=== Assignment ===
Could you return all of the records exactly as they stand?
--- Exercise inputs Enclosed Below ---
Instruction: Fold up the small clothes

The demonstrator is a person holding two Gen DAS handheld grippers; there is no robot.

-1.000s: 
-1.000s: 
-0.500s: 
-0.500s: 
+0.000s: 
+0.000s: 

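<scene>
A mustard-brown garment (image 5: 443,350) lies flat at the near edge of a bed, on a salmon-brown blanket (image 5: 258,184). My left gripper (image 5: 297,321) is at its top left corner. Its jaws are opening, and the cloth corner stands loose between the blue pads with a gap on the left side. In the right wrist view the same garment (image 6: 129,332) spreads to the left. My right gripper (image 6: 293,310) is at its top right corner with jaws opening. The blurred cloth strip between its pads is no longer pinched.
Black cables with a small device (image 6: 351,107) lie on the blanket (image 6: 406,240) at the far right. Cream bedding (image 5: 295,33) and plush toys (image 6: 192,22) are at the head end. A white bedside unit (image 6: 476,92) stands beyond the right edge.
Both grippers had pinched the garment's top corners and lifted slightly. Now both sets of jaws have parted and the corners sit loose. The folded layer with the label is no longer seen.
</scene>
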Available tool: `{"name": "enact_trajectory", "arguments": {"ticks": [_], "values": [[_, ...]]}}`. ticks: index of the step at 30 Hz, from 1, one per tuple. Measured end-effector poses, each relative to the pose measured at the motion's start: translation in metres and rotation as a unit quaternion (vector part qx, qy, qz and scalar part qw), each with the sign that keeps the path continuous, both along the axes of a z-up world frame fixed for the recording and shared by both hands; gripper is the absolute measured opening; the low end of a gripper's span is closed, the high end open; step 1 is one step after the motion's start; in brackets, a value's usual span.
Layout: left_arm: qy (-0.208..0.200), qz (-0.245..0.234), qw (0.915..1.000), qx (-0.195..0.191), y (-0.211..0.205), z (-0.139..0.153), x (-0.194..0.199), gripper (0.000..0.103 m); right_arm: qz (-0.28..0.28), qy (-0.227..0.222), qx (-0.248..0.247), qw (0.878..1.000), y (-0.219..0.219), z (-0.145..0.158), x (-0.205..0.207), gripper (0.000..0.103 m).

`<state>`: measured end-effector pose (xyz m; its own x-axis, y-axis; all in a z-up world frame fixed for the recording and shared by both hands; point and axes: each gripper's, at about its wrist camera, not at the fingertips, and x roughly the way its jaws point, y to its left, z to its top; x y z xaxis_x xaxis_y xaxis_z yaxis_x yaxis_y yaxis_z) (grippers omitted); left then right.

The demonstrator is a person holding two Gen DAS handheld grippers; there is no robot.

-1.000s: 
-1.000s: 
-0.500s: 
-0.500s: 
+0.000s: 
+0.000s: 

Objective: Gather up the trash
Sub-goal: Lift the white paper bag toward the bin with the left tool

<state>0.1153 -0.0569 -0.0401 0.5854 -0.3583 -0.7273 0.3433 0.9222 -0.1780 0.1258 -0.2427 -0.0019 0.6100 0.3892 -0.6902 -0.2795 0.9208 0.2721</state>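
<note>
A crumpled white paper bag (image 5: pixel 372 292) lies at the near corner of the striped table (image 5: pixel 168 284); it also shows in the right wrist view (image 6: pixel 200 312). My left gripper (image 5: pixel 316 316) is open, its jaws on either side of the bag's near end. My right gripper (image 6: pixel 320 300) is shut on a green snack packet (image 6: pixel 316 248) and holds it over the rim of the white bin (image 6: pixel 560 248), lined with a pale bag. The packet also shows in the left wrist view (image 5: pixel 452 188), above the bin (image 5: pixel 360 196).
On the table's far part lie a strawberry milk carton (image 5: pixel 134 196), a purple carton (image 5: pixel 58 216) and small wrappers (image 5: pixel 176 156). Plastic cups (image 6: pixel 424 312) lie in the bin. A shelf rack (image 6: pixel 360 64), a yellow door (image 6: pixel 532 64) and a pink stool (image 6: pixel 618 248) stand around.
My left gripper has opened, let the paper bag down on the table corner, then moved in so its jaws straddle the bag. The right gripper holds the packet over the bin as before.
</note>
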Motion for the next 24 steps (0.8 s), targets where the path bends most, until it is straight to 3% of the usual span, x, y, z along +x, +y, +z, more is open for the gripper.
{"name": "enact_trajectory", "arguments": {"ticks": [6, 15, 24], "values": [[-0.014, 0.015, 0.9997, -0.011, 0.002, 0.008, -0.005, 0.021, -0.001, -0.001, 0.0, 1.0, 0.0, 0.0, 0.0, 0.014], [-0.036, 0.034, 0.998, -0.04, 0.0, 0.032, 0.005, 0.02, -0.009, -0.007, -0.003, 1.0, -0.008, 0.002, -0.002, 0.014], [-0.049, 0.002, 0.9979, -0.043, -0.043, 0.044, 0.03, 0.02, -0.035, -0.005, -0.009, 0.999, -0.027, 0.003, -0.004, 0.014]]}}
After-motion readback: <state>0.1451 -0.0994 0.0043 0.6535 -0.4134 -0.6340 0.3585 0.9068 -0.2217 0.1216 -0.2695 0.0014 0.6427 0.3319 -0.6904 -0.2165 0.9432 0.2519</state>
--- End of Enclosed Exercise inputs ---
=== Exercise response ===
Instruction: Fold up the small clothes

The demonstrator is a person holding two Gen DAS handheld grippers; there is no robot.

-1.000s: 
-1.000s: 
-0.500s: 
-0.500s: 
+0.000s: 
+0.000s: 

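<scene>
A mustard-brown garment (image 5: 443,350) lies flat at the near edge of a bed, on a salmon-brown blanket (image 5: 258,184). My left gripper (image 5: 297,321) is at its top left corner. Its jaws are opening, and the cloth corner stands loose between the blue pads with a gap on the left side. In the right wrist view the same garment (image 6: 129,332) spreads to the left. My right gripper (image 6: 293,310) is at its top right corner with jaws opening. The blurred cloth strip between its pads is no longer pinched.
Black cables with a small device (image 6: 351,107) lie on the blanket (image 6: 406,240) at the far right. Cream bedding (image 5: 295,33) and plush toys (image 6: 192,22) are at the head end. A white bedside unit (image 6: 476,92) stands beyond the right edge.
Both grippers had pinched the garment's top corners and lifted slightly. Now both sets of jaws have parted and the corners sit loose. The folded layer with the label is no longer seen.
</scene>
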Available tool: `{"name": "enact_trajectory", "arguments": {"ticks": [_], "values": [[_, ...]]}}`. ticks: index of the step at 30 Hz, from 1, one per tuple. Measured end-effector poses, each relative to the pose measured at the motion's start: translation in metres and rotation as a unit quaternion (vector part qx, qy, qz and scalar part qw), each with the sign that keeps the path continuous, both along the axes of a z-up world frame fixed for the recording and shared by both hands; gripper is the absolute measured opening; the low end of a gripper's span is closed, the high end open; step 1 is one step after the motion's start; in brackets, a value's usual span.
Layout: left_arm: qy (-0.208..0.200), qz (-0.245..0.234), qw (0.915..1.000), qx (-0.195..0.191), y (-0.211..0.205), z (-0.139..0.153), x (-0.194..0.199), gripper (0.000..0.103 m); right_arm: qz (-0.28..0.28), qy (-0.227..0.222), qx (-0.248..0.247), qw (0.878..1.000), y (-0.219..0.219), z (-0.145..0.158), x (-0.205..0.207), gripper (0.000..0.103 m).

`<state>`: measured end-effector pose (xyz m; its own x-axis, y-axis; all in a z-up world frame fixed for the recording and shared by both hands; point and axes: each gripper's, at about its wrist camera, not at the fingertips, and x roughly the way its jaws point, y to its left, z to its top; x y z xaxis_x xaxis_y xaxis_z yaxis_x yaxis_y yaxis_z) (grippers omitted); left then right.

The demonstrator is a person holding two Gen DAS handheld grippers; there is no robot.

-1.000s: 
-1.000s: 
-0.500s: 
-0.500s: 
+0.000s: 
+0.000s: 

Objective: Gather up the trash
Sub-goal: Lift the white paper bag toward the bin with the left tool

<state>0.1153 -0.0569 -0.0401 0.5854 -0.3583 -0.7273 0.3433 0.9222 -0.1780 0.1258 -0.2427 -0.0019 0.6100 0.3892 -0.6902 -0.2795 0.9208 0.2721</state>
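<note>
A crumpled white paper bag (image 5: pixel 372 292) lies at the near corner of the striped table (image 5: pixel 168 284); it also shows in the right wrist view (image 6: pixel 200 312). My left gripper (image 5: pixel 316 316) is open, its jaws on either side of the bag's near end. My right gripper (image 6: pixel 320 300) is shut on a green snack packet (image 6: pixel 316 248) and holds it over the rim of the white bin (image 6: pixel 560 248), lined with a pale bag. The packet also shows in the left wrist view (image 5: pixel 452 188), above the bin (image 5: pixel 360 196).
On the table's far part lie a strawberry milk carton (image 5: pixel 134 196), a purple carton (image 5: pixel 58 216) and small wrappers (image 5: pixel 176 156). Plastic cups (image 6: pixel 424 312) lie in the bin. A shelf rack (image 6: pixel 360 64), a yellow door (image 6: pixel 532 64) and a pink stool (image 6: pixel 618 248) stand around.
My left gripper has opened, let the paper bag down on the table corner, then moved in so its jaws straddle the bag. The right gripper holds the packet over the bin as before.
</note>
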Motion for the next 24 steps (0.8 s), targets where the path bends most, until it is straight to 3% of the usual span, x, y, z along +x, +y, +z, more is open for the gripper.
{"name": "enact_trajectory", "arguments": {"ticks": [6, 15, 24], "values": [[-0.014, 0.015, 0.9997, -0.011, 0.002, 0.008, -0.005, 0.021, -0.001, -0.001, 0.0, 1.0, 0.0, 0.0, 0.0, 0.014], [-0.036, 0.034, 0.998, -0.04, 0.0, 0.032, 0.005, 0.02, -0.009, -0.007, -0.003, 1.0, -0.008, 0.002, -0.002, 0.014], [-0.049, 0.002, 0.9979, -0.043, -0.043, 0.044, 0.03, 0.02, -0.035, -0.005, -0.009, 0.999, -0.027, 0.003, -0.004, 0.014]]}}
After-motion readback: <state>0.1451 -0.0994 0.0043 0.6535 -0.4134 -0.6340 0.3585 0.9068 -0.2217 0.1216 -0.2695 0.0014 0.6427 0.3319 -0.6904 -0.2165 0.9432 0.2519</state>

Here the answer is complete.